The combination of Termiums's saved snippets and a short shell/node scripts
let me do a lot of monitoring using simple shell scripts rather than having to
run a separate web-server hidden behind some auth. Plus, it's still easier to
build an interative shell script than an interactive webpage.

------
hcheung
I had Termius installed on my phone for years, and uses it very occasionally
in emergency situation when I don't have my notebook around or when wifi is
not available. I tried several other apps and eventually settled with Termius
and keep it on my iPhone and my iPad for years. I do noticed that there are
more intense development in the past six months or so, however all the new
development are no longer supports older iPhone/iPad where i had Termius
installed. I'm not a system admin, and categorised as one of those casual
users, personally I never feel the needs to use Terminus Desktop because even
for a casual user to switch from what has been setup on the Desktop to a new
app is too much of works, but this might be just me...

------
GordonS
I was very surprised to see this is a YC startup - I thought they only
invested where there was the possibility of a huge exit?

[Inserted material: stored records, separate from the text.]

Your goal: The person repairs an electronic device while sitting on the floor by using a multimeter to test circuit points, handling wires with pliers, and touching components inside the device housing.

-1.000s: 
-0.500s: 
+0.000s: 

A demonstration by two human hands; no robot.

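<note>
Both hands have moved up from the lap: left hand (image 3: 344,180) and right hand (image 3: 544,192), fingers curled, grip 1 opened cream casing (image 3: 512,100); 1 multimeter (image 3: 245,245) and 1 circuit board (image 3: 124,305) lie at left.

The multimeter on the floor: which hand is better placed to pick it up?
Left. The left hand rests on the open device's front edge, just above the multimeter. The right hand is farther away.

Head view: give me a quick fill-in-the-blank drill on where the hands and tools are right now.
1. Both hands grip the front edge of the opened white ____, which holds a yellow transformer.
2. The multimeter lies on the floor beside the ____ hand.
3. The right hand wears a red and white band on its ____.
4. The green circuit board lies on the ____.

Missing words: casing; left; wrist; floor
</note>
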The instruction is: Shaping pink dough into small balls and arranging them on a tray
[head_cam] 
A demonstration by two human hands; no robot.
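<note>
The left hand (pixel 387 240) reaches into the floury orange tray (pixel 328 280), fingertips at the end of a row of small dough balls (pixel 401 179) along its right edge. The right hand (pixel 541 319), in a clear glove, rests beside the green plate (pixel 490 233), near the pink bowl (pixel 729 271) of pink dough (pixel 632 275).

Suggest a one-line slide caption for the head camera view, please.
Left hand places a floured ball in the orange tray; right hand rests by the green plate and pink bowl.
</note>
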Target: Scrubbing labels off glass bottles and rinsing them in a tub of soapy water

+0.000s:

While this looks interesting, $5/m is a lot for the functionality on offer -
for something as "small" as this, I'd personally prefer to pay on a yearly
basis, maybe something like $20/y.

I just can't see this delivering big returns, unless of course there is
something much bigger on the road map.

------
gruturo
I unfortunately have to concur with the posters feeling irritation at what
seems a very unreasonable subscription price. The most useful feature enabled
by the paid subscription, the syncing of data, is something i anyway do on my
bastion host/jump host, which is the only point from which the other systems
are accessible. All profiles for reaching the systems are there, all my notes
are there (encrypted), and it’s set to record all sessions - although not get
shipping these logs away to a more protected location. The only thing missing
is the key material, which I will gladly manage manually.

------
ezequiel-garzon
I’m a hobbyist at best, so the subscription is not justified or useful for me
(plus I just don’t like subscriptions). I wish you guys had some intermediate
product that allowed a one-time contribution through the App Store. Anyway,
thanks for such a great app!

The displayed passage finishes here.